§ Activity: As the answer, set down the lines below from the one containing "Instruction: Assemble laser" through the one containing "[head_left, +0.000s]", exactly and inclusively, and no others.

::: Source material :::

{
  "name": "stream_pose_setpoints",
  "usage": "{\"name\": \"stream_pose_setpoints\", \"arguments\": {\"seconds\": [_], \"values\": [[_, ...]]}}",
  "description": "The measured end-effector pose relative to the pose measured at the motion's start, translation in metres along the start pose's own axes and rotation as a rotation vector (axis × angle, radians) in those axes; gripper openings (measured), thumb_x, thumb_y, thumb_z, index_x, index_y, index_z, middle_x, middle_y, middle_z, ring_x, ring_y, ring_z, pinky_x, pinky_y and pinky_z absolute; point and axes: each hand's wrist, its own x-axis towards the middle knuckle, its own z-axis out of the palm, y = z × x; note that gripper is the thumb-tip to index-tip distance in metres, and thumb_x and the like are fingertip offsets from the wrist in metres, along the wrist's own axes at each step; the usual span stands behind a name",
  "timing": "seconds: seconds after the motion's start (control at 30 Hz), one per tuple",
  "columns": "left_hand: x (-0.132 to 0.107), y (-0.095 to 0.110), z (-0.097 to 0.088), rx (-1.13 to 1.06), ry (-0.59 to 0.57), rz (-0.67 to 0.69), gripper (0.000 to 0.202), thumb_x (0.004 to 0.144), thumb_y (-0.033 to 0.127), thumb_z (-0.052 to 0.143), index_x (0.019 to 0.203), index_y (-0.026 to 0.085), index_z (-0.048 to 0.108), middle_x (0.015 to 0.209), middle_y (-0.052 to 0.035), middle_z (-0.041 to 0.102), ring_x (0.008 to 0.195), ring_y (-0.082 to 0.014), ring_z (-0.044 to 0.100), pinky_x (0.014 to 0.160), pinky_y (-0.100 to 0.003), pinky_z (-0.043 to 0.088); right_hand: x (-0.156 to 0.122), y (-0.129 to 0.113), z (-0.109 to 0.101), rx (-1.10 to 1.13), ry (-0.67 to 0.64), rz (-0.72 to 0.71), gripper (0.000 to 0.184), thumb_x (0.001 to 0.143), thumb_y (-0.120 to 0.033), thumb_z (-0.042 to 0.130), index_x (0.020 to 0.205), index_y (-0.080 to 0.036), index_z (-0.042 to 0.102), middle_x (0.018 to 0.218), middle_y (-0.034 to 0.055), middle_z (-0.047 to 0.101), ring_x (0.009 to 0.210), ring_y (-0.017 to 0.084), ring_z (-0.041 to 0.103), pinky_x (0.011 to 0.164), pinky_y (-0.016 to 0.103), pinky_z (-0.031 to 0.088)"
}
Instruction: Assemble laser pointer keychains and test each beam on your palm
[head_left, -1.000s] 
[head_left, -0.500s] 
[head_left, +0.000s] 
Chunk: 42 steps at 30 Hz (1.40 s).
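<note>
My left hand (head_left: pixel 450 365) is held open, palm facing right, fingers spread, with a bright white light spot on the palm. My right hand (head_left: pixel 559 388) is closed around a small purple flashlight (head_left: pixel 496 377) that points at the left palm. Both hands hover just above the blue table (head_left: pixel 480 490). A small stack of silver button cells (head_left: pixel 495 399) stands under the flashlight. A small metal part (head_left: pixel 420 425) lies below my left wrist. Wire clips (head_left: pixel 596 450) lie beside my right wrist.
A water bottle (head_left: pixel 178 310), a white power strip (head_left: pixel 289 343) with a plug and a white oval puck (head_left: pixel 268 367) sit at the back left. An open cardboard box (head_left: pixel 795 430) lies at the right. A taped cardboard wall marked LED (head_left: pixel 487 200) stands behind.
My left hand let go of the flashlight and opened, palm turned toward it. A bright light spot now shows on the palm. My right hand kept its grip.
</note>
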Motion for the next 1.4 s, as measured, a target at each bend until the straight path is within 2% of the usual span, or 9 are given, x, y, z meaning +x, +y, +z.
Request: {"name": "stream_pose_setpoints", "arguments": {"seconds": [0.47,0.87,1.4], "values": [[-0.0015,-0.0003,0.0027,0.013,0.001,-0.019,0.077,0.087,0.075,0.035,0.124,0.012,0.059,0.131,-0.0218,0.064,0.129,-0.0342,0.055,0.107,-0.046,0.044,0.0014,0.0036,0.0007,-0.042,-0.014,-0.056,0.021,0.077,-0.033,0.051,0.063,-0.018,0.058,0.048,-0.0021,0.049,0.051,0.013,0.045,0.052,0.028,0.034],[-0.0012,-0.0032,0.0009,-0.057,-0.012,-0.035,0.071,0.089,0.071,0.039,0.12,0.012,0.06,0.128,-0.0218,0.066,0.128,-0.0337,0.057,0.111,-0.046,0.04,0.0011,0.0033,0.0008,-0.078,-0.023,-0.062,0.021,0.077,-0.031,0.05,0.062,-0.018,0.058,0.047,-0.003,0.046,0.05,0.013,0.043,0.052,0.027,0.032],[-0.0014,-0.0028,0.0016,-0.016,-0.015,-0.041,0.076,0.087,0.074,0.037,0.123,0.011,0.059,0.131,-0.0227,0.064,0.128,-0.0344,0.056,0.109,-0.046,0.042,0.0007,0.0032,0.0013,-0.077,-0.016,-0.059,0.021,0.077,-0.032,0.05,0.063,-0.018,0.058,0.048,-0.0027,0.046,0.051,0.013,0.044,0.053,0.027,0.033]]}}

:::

§ Your solution:
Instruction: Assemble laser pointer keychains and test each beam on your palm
[head_left, -1.000s] 
[head_left, -0.500s] 
[head_left, +0.000s] 

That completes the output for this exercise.